* _Problem requirements_
Pull out of the data below the stretch of lines bounded by the one containing "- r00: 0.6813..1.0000" and the one containing "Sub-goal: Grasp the", both bounds included, unchanged.

[Data items]
=== Section Start ===

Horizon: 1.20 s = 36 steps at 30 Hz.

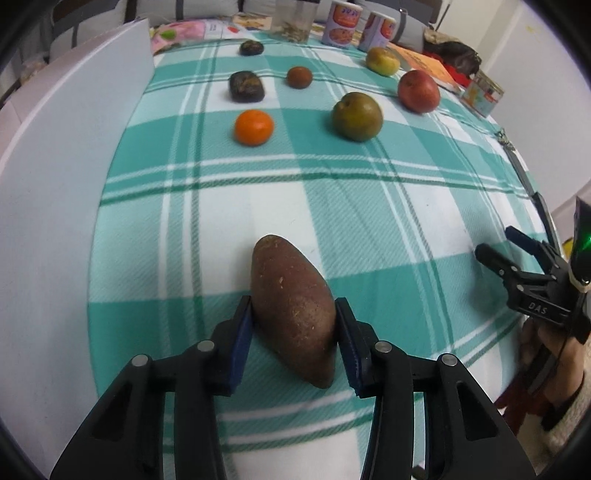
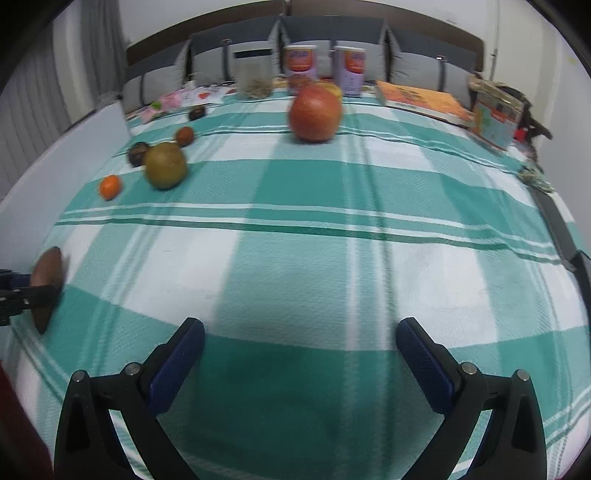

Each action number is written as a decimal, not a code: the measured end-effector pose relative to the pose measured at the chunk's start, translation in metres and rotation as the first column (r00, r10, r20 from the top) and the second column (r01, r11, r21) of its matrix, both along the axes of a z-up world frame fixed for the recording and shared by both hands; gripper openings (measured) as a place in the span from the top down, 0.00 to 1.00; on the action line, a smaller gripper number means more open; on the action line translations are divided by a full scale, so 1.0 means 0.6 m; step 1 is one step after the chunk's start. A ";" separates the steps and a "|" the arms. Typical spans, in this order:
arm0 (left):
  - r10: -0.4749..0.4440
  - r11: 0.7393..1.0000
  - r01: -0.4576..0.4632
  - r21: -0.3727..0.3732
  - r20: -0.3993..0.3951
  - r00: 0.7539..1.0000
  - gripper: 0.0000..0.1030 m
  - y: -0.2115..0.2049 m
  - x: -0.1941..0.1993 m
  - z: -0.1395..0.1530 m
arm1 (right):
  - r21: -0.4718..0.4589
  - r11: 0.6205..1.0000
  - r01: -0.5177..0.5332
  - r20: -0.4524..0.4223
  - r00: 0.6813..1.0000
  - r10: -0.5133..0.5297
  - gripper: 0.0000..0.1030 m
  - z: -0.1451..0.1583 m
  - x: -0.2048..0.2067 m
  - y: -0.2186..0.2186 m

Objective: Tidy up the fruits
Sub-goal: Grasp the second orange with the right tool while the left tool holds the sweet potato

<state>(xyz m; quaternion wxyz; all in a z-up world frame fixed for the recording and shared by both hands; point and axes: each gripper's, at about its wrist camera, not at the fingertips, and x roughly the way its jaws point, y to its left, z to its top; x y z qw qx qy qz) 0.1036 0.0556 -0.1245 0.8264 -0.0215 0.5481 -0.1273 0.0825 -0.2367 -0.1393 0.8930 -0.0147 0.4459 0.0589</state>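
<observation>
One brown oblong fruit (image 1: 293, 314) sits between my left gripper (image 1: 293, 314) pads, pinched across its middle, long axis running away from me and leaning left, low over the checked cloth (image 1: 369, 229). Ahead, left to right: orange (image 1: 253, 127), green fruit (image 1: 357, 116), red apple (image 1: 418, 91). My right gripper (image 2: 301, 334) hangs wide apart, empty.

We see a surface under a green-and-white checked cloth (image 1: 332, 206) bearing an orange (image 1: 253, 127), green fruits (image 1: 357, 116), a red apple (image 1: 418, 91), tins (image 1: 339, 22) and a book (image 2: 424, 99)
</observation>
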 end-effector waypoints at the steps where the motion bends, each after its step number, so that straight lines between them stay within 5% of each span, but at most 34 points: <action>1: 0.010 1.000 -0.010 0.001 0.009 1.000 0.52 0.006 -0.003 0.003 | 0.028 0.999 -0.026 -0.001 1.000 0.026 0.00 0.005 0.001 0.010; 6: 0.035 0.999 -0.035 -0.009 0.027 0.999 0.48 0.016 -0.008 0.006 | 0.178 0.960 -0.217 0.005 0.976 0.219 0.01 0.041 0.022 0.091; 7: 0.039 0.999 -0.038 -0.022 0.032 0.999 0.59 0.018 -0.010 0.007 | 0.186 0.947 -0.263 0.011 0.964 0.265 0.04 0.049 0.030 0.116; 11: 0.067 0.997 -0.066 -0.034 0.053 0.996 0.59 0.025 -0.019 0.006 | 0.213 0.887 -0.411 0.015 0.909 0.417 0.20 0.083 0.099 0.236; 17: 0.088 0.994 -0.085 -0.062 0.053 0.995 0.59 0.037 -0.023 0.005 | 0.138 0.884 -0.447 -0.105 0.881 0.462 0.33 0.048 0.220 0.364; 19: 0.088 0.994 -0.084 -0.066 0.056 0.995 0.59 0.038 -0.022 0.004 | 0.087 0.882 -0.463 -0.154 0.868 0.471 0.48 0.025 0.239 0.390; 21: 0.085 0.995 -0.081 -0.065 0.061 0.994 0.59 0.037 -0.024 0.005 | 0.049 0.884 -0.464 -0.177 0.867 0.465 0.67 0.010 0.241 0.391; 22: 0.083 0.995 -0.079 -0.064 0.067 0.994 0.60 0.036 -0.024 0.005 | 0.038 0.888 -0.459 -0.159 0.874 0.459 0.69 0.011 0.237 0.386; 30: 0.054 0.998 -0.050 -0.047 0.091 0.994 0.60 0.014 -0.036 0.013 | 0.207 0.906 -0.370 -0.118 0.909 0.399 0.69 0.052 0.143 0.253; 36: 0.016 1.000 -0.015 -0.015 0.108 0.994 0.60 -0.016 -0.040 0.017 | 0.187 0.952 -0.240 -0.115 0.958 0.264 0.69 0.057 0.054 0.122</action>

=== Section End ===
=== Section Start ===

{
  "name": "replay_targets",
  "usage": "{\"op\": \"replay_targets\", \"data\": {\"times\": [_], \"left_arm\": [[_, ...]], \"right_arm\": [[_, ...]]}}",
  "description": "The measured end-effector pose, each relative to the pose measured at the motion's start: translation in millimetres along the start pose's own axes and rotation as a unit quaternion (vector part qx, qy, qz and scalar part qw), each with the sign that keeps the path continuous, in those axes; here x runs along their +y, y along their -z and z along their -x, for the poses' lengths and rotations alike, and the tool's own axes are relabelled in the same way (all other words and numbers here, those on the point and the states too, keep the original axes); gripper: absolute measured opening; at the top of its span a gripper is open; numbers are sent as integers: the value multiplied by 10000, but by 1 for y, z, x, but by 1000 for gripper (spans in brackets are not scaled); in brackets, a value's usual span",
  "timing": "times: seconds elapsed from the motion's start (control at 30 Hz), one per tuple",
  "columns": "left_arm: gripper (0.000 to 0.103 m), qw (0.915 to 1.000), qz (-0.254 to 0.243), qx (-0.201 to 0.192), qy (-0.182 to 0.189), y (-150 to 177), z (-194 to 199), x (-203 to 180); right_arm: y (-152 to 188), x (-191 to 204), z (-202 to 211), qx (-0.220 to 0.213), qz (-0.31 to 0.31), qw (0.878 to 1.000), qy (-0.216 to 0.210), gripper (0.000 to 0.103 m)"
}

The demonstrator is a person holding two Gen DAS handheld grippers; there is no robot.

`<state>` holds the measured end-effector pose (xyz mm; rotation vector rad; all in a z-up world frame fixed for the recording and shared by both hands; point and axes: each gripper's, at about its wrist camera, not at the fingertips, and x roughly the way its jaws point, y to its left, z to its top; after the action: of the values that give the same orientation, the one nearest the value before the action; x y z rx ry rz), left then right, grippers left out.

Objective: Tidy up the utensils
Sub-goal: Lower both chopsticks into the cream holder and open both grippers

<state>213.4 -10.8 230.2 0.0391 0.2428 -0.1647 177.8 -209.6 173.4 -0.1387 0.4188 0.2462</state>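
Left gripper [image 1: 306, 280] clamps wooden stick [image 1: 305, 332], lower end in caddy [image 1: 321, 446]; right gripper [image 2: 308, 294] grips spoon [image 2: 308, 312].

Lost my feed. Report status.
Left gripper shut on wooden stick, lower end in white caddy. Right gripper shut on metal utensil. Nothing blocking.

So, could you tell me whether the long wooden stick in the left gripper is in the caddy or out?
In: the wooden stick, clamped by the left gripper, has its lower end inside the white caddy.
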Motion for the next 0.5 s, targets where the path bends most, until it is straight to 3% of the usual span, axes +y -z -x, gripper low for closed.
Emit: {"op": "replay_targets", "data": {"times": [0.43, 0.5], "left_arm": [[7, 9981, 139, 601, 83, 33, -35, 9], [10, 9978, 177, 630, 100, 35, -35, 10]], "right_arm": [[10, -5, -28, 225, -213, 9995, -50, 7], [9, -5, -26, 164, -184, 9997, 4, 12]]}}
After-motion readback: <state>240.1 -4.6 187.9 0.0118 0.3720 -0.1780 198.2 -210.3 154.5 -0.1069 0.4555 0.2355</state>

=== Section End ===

* _Answer to this task_
  - r00: 0.6813..1.0000
  - r10: -0.5133..0.5297
  - gripper: 0.0000..0.1030 m
  - z: -0.1451..0.1583 m
  - x: -0.2048..0.2067 m
  - y: -0.2186..0.2186 m

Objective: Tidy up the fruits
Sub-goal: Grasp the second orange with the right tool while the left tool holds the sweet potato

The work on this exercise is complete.